Mas isso não o desanima, porque já ajuda 25% de pacientes refratários que podem receber alívio, conforto e esperança com a Cannabis. Ele lembra dos que agradecem a eles por estarem vivos.
Elo entre dois mundos
Na SBED, que é vinculada à International Association for the Study of Pain (IASP), Araújo faz parte do comitê de Cannabis. Na SBEC, onde é responsável pela Câmara Técnica de Fibromialgia, comanda cursos e discussões voltadas para quem já vive a Cannabis.
Nas duas entidades, ele se dedica a levar conhecimento a profissionais de sua área que ainda não têm a Cannabis em seu arsenal terapêutico.
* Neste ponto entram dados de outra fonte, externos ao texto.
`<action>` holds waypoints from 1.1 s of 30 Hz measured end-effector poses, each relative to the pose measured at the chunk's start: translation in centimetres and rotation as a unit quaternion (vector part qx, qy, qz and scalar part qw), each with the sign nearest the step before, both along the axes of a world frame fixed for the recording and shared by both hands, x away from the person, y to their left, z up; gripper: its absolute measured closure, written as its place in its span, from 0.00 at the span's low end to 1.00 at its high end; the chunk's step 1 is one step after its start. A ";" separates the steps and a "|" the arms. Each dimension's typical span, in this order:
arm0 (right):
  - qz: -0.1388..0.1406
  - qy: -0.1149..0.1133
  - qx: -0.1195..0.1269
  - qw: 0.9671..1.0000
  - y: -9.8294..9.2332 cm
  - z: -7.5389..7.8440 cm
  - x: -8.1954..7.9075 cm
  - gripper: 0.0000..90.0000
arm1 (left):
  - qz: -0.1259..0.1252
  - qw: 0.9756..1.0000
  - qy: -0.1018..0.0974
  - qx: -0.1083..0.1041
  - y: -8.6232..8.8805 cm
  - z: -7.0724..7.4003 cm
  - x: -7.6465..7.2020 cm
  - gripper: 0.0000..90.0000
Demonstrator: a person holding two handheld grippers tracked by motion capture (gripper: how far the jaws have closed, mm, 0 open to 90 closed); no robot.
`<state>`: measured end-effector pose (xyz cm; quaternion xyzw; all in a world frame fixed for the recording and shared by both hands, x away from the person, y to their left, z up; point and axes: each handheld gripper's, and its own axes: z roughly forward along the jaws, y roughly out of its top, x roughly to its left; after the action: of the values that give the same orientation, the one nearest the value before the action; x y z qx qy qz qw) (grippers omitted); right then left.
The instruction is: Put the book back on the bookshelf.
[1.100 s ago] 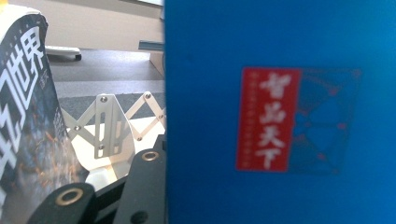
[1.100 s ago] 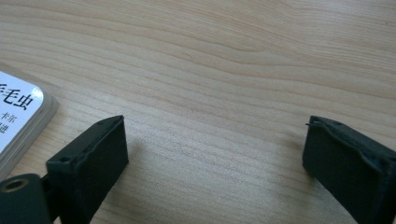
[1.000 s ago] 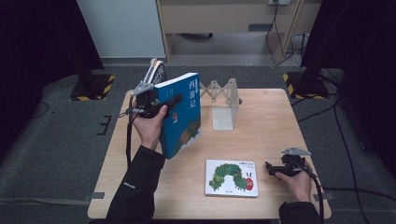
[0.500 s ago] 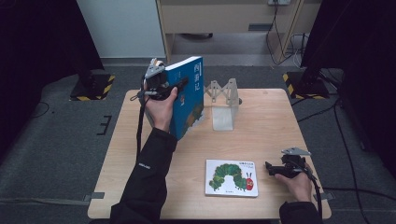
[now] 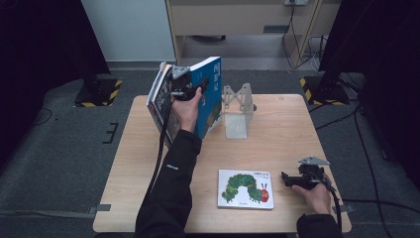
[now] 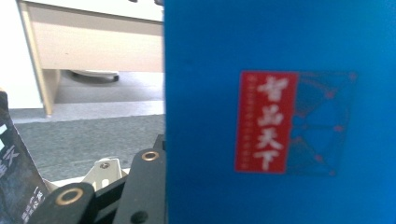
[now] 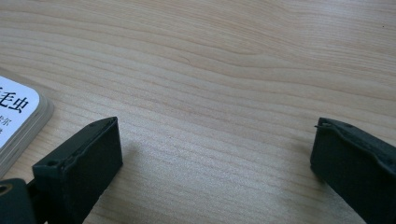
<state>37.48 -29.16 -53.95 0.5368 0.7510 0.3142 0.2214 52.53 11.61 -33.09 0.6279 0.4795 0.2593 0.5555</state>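
My left gripper [image 5: 197,90] is shut on a tall blue book [image 5: 210,94] and holds it upright over the table's back left part. In the left gripper view the blue cover [image 6: 280,116] with its red label hides one jaw; the other black finger [image 6: 144,186] shows beside it. Thinner dark and white books [image 5: 159,96] stand against the blue book's left side; I cannot tell whether they are in the grip. A caterpillar picture book [image 5: 246,188] lies flat near the front. My right gripper [image 5: 292,179] rests open on the wood just right of it, with nothing between its jaws [image 7: 217,154].
A pale metal bookend [image 5: 237,111] stands on the wooden table [image 5: 287,129] just right of the blue book. The picture book's corner [image 7: 14,116] lies left of the right gripper. Dark floor and a cabinet lie beyond the far edge.
The left hand has carried the blue book away from the person and to the right, closer to the bookend. The right gripper has stayed where it was.
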 end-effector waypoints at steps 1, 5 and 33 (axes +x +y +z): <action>0.000 0.000 0.000 1.000 0.0 0.0 0.0 0.03 | 0.007 1.000 -0.007 0.002 -0.1 -0.4 0.1 0.67; 0.001 0.000 0.000 1.000 0.0 0.0 0.0 0.03 | 0.025 1.000 -0.005 0.015 -0.4 -1.4 0.7 0.67; 0.000 -0.001 0.000 1.000 0.0 0.0 0.0 0.03 | -0.006 0.998 0.028 0.048 -2.4 -5.4 -1.0 0.66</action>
<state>37.49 -29.16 -53.95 0.5368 0.7507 0.3146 0.2220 51.57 9.20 -38.46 0.6635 0.4778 0.2611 0.5131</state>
Ele conta que, das mais de mil faculdades de medicina no Brasil, apenas três oferecem ao estudante o conhecimento sobre o sistema endocanabinoide e de como ele atua no organismo. Com tantos estudos novos na área, Araújo lamenta a falta desse ensinamento na graduação. E, por isso, se empenha no que chama de sua militância: levar esse conhecimento aos médicos da área da dor, não só os algiologistas como ele.
Na SBED, ele levou colegas a congressos no exterior. E atende todo associado que queira orientação sobre o produto: indica artigos, dá palestras: dá o caminho das pedras. Também atendem médicos cheios de dúvidas, mas que querem prescrever. “Cannabis não tem efeitos colaterais importantes” – é o que ressalta sempre. Recomenda leitura de sites, artigos, pesquisas, que eles pensem e tomem seu tempo. “Comece devagar e siga devagar”, recomenda.
Além disso, também dá aulas na Câmara Técnica da SBED. E também se informa e se atualiza: fará o segundo curso (o primeiro foi o do Padre Ticão pela UNESP), que contará com certificação e projeto de conclusão, uma pós-graduação em medicina canábica.